While we could have had everything ready sooner we realised that a lot of the work we were doing to optimise our platform and run load tests were great preparation for dealing with the growth of the company. We recently had a retrospective about this project and while its really difficult to say if a project of this scale went we were very happy with how smoothly everything went and how much we were able to learn from the experience.


Great question, the main goal of this architecture was to ensure that the rest of the bank was as isolated as possible from the investment system. That being said reliably processing investment was also important to us! As we wrote all investments to Cassandra before publishing anything onto NSQ we could have recovered from a failed node by replaying investments from the ‘pre-investment’ database. Luckily nothing like this happened so we did not need to reply any events!

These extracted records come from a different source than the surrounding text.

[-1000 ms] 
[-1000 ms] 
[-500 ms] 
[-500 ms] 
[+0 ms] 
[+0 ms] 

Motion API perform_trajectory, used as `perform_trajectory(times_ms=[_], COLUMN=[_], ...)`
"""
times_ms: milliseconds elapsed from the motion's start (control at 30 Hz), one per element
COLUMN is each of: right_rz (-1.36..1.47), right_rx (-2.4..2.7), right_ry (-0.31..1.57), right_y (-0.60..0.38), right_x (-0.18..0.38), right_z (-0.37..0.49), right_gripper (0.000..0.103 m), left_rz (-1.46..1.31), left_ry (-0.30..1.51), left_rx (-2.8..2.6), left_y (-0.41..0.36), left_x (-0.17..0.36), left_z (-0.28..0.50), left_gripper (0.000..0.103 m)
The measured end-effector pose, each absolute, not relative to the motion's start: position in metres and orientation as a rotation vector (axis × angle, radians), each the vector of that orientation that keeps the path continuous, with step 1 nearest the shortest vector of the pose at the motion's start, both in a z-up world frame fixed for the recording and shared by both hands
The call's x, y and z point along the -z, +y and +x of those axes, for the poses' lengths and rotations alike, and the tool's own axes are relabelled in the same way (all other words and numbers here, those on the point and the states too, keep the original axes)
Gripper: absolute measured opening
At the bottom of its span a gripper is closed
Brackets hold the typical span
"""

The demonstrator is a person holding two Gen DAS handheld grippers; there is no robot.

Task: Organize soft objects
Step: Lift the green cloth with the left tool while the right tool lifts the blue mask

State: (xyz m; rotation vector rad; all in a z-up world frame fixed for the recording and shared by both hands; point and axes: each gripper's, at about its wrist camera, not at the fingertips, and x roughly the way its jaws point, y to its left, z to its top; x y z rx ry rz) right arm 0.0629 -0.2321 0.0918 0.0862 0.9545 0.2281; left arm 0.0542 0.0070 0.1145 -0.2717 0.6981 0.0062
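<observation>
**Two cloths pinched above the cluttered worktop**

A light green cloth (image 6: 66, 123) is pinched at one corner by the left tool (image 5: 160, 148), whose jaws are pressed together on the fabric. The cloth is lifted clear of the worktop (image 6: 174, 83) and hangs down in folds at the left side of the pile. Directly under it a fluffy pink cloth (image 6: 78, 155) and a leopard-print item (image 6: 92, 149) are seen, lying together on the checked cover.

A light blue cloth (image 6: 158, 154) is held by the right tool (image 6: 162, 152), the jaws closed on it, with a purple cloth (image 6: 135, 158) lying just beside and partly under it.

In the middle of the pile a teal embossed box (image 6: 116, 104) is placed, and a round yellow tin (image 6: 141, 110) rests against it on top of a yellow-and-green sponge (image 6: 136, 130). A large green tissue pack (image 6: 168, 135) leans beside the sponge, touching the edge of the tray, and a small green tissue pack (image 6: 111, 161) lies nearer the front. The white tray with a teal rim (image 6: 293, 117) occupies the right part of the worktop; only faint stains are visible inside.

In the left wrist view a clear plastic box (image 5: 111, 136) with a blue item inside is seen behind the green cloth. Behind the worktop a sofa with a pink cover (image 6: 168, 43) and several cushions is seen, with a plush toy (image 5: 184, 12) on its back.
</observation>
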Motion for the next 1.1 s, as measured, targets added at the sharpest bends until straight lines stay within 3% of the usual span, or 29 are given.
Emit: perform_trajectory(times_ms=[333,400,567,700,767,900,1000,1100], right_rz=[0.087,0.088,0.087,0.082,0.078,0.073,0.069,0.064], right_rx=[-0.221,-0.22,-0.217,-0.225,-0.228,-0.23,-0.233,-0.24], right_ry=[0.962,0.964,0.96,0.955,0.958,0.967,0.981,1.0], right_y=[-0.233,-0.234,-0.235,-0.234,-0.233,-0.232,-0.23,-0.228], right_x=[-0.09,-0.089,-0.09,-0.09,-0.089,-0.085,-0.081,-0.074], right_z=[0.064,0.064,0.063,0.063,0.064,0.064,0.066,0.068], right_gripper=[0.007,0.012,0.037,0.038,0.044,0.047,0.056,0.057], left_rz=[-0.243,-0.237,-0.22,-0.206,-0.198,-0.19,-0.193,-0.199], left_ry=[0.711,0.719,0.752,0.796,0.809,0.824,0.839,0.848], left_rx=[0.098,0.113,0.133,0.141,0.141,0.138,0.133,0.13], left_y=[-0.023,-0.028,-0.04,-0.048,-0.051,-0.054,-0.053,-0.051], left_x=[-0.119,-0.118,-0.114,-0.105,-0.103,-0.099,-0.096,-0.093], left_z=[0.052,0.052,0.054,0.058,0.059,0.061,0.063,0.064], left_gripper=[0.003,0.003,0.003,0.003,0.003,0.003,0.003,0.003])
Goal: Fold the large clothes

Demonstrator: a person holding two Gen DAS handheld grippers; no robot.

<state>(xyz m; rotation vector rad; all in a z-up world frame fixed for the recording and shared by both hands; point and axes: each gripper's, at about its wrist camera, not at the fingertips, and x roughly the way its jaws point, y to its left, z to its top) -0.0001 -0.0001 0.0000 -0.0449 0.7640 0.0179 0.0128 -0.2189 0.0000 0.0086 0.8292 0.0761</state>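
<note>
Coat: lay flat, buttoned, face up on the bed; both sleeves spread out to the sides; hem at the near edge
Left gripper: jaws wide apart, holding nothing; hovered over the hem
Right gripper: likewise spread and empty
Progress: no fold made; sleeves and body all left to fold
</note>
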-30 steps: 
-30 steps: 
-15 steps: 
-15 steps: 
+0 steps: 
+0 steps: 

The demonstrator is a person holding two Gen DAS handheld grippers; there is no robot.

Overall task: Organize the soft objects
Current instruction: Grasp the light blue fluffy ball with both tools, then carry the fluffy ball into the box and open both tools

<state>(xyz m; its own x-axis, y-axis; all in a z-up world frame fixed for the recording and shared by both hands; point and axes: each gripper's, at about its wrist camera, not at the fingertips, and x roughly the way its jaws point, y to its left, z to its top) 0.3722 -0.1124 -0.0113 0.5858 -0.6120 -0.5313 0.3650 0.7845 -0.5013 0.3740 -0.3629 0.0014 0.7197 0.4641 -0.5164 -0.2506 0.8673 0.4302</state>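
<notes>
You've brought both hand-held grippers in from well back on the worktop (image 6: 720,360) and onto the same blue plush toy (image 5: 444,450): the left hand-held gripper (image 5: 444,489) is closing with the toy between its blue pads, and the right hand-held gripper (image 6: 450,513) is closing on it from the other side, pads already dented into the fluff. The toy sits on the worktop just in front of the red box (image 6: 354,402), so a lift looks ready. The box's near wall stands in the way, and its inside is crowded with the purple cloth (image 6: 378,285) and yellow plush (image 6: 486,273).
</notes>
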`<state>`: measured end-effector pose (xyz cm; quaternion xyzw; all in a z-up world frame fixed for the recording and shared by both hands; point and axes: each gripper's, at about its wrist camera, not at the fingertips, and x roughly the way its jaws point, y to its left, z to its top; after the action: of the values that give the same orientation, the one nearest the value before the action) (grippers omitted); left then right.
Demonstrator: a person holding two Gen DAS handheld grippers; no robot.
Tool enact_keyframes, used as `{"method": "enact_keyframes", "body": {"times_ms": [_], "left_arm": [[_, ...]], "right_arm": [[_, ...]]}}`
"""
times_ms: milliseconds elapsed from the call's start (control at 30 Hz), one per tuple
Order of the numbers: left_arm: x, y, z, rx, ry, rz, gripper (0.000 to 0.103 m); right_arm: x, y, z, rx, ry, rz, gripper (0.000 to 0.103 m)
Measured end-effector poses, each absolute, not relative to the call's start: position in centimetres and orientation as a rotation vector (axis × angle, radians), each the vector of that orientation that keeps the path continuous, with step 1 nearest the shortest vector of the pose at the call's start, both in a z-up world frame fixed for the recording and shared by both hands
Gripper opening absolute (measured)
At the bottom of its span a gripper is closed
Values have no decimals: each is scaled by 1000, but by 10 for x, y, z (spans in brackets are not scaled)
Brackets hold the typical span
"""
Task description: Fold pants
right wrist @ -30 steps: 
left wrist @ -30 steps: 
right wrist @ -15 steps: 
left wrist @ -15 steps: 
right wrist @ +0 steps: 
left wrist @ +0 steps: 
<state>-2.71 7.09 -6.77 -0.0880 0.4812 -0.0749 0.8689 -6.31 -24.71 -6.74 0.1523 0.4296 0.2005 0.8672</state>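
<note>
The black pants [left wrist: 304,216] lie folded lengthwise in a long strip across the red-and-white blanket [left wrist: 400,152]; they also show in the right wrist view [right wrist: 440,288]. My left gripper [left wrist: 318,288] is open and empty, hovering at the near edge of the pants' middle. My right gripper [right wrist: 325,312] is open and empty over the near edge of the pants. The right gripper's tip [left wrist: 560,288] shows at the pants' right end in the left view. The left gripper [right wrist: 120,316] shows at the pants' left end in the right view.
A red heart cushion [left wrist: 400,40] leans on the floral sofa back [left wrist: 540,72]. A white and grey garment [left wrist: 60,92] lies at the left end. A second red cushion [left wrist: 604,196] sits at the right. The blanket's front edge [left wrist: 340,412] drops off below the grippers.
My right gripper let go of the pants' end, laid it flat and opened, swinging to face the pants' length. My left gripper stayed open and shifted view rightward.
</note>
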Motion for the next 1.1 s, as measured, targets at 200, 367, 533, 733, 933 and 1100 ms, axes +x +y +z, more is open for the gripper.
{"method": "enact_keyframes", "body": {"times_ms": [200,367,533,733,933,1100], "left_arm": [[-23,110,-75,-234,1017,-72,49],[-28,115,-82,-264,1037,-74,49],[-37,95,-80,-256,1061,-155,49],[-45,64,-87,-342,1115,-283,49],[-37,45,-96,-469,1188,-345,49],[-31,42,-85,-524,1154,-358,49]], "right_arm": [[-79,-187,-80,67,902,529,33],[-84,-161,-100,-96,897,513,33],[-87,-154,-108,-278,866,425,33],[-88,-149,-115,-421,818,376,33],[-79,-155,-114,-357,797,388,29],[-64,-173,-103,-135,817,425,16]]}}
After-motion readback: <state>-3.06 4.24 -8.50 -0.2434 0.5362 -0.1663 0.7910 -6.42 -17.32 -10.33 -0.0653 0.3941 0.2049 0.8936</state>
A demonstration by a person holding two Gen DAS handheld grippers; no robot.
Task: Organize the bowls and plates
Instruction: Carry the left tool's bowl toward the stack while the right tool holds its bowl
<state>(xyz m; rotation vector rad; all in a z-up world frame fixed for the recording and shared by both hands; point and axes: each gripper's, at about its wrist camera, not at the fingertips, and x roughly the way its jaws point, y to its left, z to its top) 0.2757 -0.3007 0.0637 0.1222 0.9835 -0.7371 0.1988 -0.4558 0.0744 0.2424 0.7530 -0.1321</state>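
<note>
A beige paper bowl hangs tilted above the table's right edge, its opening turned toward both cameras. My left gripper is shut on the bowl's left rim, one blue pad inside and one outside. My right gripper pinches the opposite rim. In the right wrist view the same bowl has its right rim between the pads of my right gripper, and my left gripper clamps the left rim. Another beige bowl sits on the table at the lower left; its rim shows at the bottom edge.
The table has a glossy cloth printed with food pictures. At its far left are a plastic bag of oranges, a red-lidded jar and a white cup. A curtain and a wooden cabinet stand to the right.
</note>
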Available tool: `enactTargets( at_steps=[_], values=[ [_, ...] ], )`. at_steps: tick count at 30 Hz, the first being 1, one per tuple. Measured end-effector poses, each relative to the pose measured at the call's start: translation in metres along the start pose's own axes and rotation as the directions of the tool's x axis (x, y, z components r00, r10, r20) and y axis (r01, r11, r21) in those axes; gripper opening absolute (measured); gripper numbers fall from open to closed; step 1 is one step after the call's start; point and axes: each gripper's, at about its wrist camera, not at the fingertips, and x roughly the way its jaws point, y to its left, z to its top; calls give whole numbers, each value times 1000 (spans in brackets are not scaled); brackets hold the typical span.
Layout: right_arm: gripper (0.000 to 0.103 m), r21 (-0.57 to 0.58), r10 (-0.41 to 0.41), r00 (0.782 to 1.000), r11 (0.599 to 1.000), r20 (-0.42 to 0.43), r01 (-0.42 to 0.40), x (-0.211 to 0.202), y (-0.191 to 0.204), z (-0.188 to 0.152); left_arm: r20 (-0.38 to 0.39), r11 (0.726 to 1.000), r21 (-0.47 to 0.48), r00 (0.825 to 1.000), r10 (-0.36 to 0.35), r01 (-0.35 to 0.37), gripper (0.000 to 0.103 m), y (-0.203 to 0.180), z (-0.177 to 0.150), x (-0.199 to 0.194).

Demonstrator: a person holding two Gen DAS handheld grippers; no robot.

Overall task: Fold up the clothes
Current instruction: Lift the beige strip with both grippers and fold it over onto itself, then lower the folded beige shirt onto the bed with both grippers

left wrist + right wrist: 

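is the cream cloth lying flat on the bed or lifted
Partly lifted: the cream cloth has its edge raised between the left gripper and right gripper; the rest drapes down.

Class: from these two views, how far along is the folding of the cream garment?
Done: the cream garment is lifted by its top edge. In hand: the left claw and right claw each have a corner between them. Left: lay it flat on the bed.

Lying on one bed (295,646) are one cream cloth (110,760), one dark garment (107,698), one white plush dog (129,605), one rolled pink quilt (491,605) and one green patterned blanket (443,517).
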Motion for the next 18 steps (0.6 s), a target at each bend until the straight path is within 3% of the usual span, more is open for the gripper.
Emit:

The main reason we chose NSQ was that it can be very fast and its a system we have been running for a long time (Kafka is a relatively recent addition to our platform). While Kafka would almost certainly have been better suited to deal with some of the failure scenarios such as the one you mentioned I would still stand by our use of NSQ for such a high traffic but short lived system.


We use both NSQ and Kafka extensively, NSQ was actually quite a long time before we started using Kafka!

Regarding etcd we have multiple clusters which are used for different purposes. The cluster for running the control plane is completely separate from the cluster used for synchronisation.


I am really sorry you didn’t have a great experience. We spent a long time testing everything to try and fix any bugs before we launched crowdfunding but in a couple of areas we didn’t do enough.

As I mentioned above we has a retrospective after the project ended and this was one of the points that was raised. Based on those discussions we now have plans in place to try and prevent these issues from happening again.